Begnini made his debut in All Japan Pro Wrestling as Akira Francesco at AJPW Excite Series 2019 on February 7, where he teamed up with Black Menso-re, Kento Miyahara and Yoshitatsu in a losing effort to Evolution (Hikaru Sato, Suwama and Yusuke Okada). He continued his tenure with the company, working for various events such as AJPW Chiba Extra Dream In Narita on July 15, 2019, where he teamed up with Hikaru Sato, Hokuto Omori and Yusuke Okada to defeat Atsushi Maruyama, Black Menso-re, Keiichi Sato and Koji Iwamoto in an eight-man tag team match. On the first night of the AJPW New Year Wars 2020 on January 2, where he participated in a 13-man battle royal also involving Jake Lee, Takao Omori, Osamu Nishimura and others.
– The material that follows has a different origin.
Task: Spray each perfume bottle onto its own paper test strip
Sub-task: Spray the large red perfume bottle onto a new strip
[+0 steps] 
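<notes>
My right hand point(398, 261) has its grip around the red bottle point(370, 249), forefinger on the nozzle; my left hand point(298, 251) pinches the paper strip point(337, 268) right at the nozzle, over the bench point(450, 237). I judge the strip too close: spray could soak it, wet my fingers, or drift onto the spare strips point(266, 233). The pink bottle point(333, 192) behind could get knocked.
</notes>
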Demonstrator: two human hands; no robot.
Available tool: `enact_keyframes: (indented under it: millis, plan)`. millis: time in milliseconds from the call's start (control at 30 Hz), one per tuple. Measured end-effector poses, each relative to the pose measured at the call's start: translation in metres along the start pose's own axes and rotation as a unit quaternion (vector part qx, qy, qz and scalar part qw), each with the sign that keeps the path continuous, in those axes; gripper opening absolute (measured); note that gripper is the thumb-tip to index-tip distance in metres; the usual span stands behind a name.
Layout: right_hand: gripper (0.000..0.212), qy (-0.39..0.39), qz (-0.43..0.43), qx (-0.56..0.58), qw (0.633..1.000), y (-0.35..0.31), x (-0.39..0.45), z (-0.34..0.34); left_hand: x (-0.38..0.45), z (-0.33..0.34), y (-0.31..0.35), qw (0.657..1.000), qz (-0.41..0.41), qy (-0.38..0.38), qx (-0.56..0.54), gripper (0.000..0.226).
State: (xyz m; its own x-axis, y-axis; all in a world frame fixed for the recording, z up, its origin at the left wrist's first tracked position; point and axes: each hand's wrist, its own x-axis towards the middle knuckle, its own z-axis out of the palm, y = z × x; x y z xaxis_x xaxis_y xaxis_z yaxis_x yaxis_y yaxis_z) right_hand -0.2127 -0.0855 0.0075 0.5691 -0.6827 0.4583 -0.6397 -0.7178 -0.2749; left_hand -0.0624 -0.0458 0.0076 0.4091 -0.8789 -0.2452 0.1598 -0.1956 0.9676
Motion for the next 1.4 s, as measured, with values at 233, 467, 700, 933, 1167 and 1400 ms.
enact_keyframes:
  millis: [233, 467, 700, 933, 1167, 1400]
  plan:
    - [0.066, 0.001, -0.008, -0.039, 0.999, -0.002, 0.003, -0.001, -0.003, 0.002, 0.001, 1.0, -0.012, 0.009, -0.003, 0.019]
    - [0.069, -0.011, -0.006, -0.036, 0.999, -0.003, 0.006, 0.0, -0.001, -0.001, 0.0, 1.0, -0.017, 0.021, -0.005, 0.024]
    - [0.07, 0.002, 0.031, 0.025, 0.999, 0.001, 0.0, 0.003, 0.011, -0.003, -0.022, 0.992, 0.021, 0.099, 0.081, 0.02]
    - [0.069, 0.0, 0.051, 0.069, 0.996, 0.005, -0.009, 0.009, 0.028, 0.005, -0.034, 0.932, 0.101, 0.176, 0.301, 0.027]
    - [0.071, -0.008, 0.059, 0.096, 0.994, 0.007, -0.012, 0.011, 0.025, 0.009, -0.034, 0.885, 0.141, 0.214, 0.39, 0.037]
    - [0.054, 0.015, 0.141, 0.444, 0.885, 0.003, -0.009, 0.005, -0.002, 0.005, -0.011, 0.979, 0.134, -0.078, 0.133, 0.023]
Francesco is known for competing in the AJPW Junior League. He made his first appearance at the 2019 edition of the event, placing himself in the Block A and scoring a total of two points after competing against Atsushi Maruyama, Yusuke Okada, Tajiri, Kotaro Suzuki and Koji Iwamoto. At the 2021 edition of the event, he came out champion after defeating Tajiri in the first round, Takuya Sugi in the second round, Tatsuhito Takaiwa in the semi-finals and El Lindaman in the finals on June 3, 2021.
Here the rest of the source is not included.